• _Assignment_
The answer is the data below, repeated exactly, with no pictures included.
Data below:
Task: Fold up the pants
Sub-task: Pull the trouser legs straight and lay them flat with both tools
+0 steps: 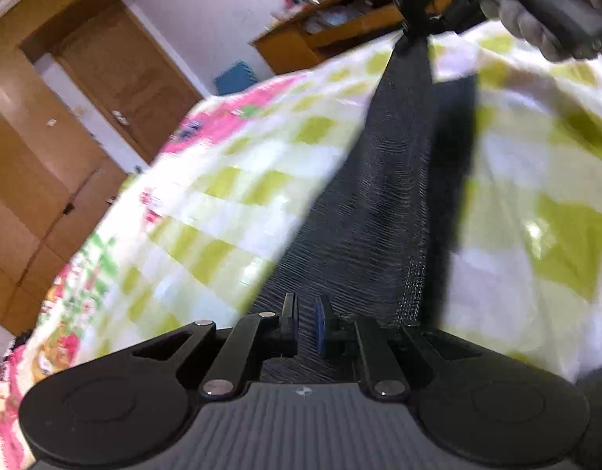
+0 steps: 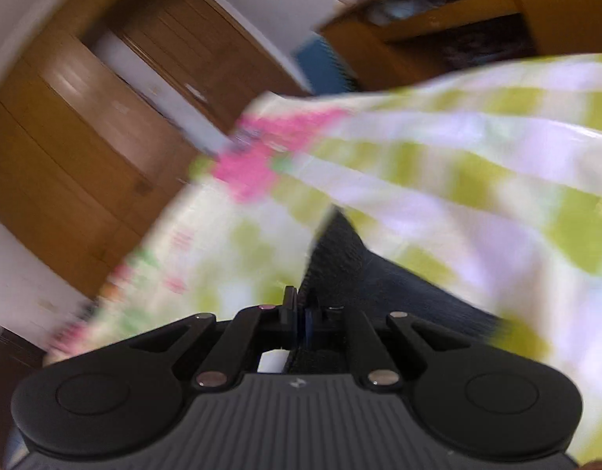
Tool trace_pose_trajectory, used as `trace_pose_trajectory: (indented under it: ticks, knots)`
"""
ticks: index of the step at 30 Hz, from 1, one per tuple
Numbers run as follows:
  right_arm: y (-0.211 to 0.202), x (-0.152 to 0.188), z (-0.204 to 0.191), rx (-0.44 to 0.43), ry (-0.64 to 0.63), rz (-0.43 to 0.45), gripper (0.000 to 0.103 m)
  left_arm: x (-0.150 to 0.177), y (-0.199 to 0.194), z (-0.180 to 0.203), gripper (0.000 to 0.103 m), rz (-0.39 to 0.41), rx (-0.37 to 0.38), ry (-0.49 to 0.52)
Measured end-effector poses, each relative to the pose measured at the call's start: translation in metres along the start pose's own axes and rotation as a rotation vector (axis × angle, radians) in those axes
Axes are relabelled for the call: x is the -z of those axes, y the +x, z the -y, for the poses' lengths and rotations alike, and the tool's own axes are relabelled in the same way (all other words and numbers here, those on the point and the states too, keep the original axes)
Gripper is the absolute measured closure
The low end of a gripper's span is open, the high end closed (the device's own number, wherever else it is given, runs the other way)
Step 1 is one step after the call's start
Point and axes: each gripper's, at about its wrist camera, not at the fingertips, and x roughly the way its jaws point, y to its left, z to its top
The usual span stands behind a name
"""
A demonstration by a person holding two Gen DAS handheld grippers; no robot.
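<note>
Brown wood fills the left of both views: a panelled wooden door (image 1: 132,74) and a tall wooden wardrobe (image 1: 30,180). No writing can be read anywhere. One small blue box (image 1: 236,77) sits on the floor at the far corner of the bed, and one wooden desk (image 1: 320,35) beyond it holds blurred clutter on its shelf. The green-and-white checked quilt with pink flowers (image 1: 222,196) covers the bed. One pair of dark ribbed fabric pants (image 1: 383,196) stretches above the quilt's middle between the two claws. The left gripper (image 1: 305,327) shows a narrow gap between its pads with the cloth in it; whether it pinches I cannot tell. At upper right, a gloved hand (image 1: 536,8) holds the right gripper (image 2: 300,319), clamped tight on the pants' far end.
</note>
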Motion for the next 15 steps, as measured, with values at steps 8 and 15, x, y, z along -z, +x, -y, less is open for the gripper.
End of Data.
• _The answer_
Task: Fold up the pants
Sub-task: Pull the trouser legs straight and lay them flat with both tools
+0 steps: 
+0 steps: 
Tool trace_pose_trajectory, used as `trace_pose_trajectory: (indented under it: ticks, knots)`
"""
ticks: index of the step at 30 Hz, from 1, one per tuple
Numbers run as follows:
  right_arm: y (-0.211 to 0.202), x (-0.152 to 0.188), z (-0.204 to 0.191), rx (-0.44 to 0.43), ry (-0.64 to 0.63), rz (-0.43 to 0.45), gripper (0.000 to 0.103 m)
  left_arm: x (-0.150 to 0.177), y (-0.199 to 0.194), z (-0.180 to 0.203), gripper (0.000 to 0.103 m), rz (-0.39 to 0.41), rx (-0.37 to 0.38), ry (-0.49 to 0.52)
Measured end-effector poses, each relative to the pose measured at the call's start: translation in metres along the start pose's own axes and rotation as a rotation vector (axis × angle, radians) in those axes
Axes are relabelled for the call: x is the -z of those axes, y the +x, z the -y, for the poses' lengths and rotations alike, and the tool's own axes are relabelled in the same way (all other words and numbers here, those on the point and the states too, keep the original axes)
Gripper is the absolute measured closure
The low end of a gripper's span is open, the high end closed (the device's own number, wherever else it is given, runs the other way)
Step 1 is one step after the call's start
Point and axes: each gripper's, at about its wrist camera, not at the fingertips, and x roughly the way its jaws point, y to its left, z to its top
The usual span stands behind a name
"""
A demonstration by a person holding two Gen DAS handheld grippers; no robot.
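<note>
Brown wood fills the left of both views: a panelled wooden door (image 1: 132,74) and a tall wooden wardrobe (image 1: 30,180). No writing can be read anywhere. One small blue box (image 1: 236,77) sits on the floor at the far corner of the bed, and one wooden desk (image 1: 320,35) beyond it holds blurred clutter on its shelf. The green-and-white checked quilt with pink flowers (image 1: 222,196) covers the bed. One pair of dark ribbed fabric pants (image 1: 383,196) stretches above the quilt's middle between the two claws. The left gripper (image 1: 305,327) shows a narrow gap between its pads with the cloth in it; whether it pinches I cannot tell. At upper right, a gloved hand (image 1: 536,8) holds the right gripper (image 2: 300,319), clamped tight on the pants' far end.
</note>
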Motion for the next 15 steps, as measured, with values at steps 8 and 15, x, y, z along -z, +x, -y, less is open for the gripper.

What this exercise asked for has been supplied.